→ **WORK ORDER**
From the first line to the last, return the data exactly, with no pictures.

→ **TASK DATA**
┄┄┄┄┄┄┄┄┄┄

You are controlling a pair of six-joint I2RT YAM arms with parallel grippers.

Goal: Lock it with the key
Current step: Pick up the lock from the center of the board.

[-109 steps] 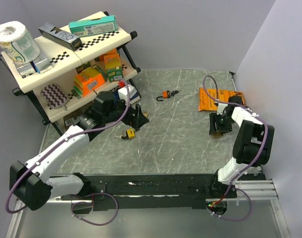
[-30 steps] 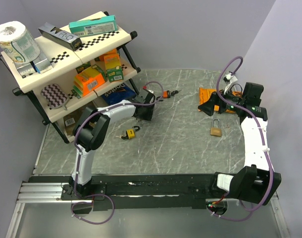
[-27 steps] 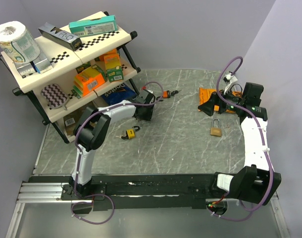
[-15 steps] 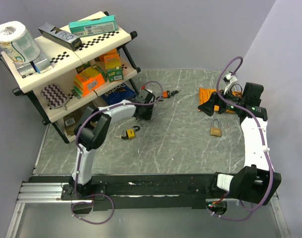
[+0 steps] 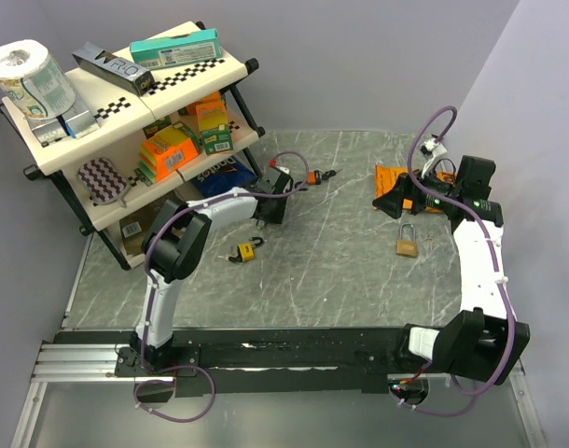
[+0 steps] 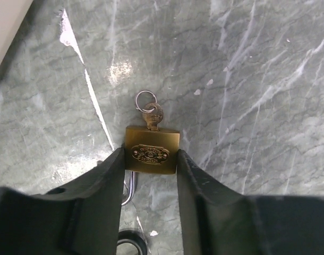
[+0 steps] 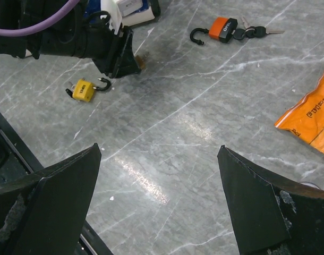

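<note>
The grey-green marbled worktop sat in a corner of pale lilac walls, with a cream shelf rack of boxes at its far left. Near the rack's foot, the left gripper pressed both fingers against the sides of a brass padlock lying flat, with a key in its base. The right gripper hung wide open, holding nothing.

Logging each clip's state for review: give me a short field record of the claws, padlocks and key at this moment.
left claw: closed against both sides of brass padlock, lying on table
key: in that padlock's keyhole
right claw: open, empty
yellow padlock: loose, shackle open
orange padlock: loose, shackle open, keys attached
second brass padlock: beside right arm
</note>
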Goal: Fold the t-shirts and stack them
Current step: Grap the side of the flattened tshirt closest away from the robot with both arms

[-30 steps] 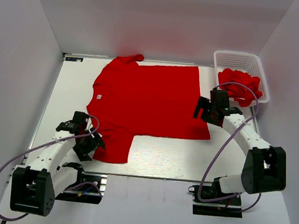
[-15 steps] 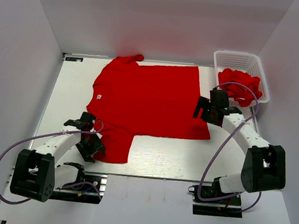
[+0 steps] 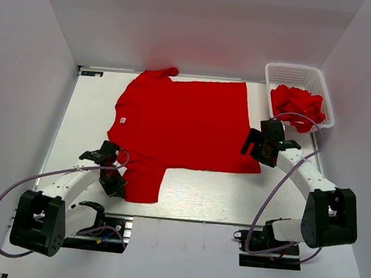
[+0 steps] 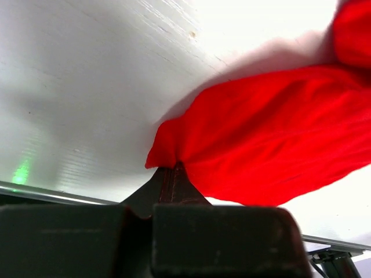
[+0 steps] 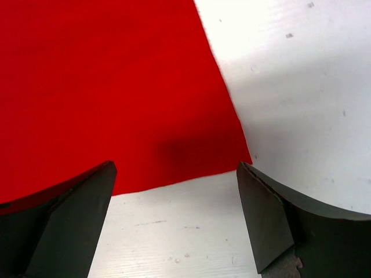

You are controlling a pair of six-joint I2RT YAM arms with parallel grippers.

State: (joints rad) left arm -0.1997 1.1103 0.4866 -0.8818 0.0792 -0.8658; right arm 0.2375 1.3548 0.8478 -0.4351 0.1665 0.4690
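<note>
Where left tool (image 4: 172, 169) pinches t-shirt (image 4: 278, 133), cloth bunches — hem hidden (sleeve).

You have no legible text, number or brand in any of these views. The one label is the small white neck tag (image 3: 123, 120) on the spread red t-shirt (image 3: 187, 123). From the top view it is too small for you to make out any print on it. A small dark strip (image 3: 92, 73) at the far left corner of the table (image 3: 206, 193) is just as unreadable to you.
</note>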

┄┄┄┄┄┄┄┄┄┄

→ **WRITTEN SOLUTION**
You are controlling a pair of six-joint I2RT YAM arms with parallel grippers.

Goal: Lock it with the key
Current step: Pick up the lock from the center of the board.

[-109 steps] 
[-30 steps] 
[-27 steps] 
[-15 steps] 
[+0 steps] 
[+0 steps] 
[+0 steps] 

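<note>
The grey-green marbled worktop sat in a corner of pale lilac walls, with a cream shelf rack of boxes at its far left. Near the rack's foot, the left gripper pressed both fingers against the sides of a brass padlock lying flat, with a key in its base. The right gripper hung wide open, holding nothing.

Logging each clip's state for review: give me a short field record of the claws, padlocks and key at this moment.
left claw: closed against both sides of brass padlock, lying on table
key: in that padlock's keyhole
right claw: open, empty
yellow padlock: loose, shackle open
orange padlock: loose, shackle open, keys attached
second brass padlock: beside right arm
</note>
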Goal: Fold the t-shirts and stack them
Current step: Grap the side of the flattened tshirt closest away from the robot with both arms

[-30 steps] 
[-15 steps] 
[+0 steps] 
[+0 steps] 
[+0 steps] 

You are controlling a pair of six-joint I2RT YAM arms with parallel grippers.

State: (joints rad) left arm -0.1997 1.1103 0.4866 -0.8818 0.0792 -0.8658; right arm 0.2375 1.3548 0.8478 -0.4351 0.1665 0.4690
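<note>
Where left tool (image 4: 172, 169) pinches t-shirt (image 4: 278, 133), cloth bunches — hem hidden (sleeve).

You have no legible text, number or brand in any of these views. The one label is the small white neck tag (image 3: 123, 120) on the spread red t-shirt (image 3: 187, 123). From the top view it is too small for you to make out any print on it. A small dark strip (image 3: 92, 73) at the far left corner of the table (image 3: 206, 193) is just as unreadable to you.
</note>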

Work on this exercise is now finished.